In the entries below, find each line with the word "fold" and return it.

*** Block opens ***

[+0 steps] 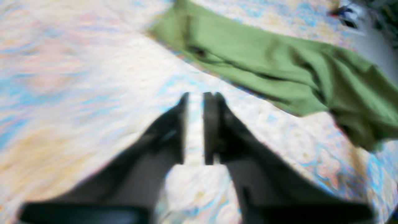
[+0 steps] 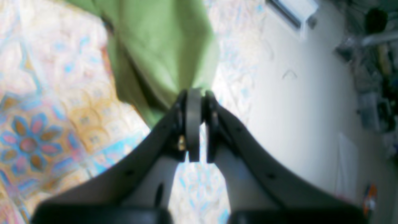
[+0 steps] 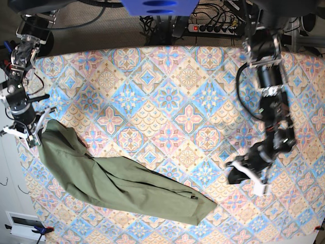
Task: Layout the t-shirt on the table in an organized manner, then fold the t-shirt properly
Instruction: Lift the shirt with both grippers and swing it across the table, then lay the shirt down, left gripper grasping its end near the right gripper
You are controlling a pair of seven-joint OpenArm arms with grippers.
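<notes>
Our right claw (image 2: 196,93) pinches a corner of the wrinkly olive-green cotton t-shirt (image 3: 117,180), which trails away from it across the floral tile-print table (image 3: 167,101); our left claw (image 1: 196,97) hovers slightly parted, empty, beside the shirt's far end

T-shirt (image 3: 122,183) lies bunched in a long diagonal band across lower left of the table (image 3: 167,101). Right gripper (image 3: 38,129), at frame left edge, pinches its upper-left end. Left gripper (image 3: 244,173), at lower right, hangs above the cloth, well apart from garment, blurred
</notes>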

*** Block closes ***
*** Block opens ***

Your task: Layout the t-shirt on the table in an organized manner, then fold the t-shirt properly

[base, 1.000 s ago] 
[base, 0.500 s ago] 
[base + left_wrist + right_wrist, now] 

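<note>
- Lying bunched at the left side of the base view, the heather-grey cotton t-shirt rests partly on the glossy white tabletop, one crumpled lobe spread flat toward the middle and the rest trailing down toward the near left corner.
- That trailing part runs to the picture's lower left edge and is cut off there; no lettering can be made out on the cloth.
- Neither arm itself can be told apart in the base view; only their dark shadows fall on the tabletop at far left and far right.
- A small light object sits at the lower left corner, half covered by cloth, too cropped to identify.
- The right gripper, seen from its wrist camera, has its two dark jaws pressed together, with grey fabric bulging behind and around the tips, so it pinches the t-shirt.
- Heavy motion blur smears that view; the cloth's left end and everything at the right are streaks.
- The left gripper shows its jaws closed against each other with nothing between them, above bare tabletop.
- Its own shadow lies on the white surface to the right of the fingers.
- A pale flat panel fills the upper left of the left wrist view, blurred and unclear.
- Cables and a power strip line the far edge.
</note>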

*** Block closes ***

### Output below
Task: Layout the t-shirt on the table in an organized manner, then fold the t-shirt properly
Your task: Layout the t-shirt on the table in an organized manner, then fold the t-shirt properly

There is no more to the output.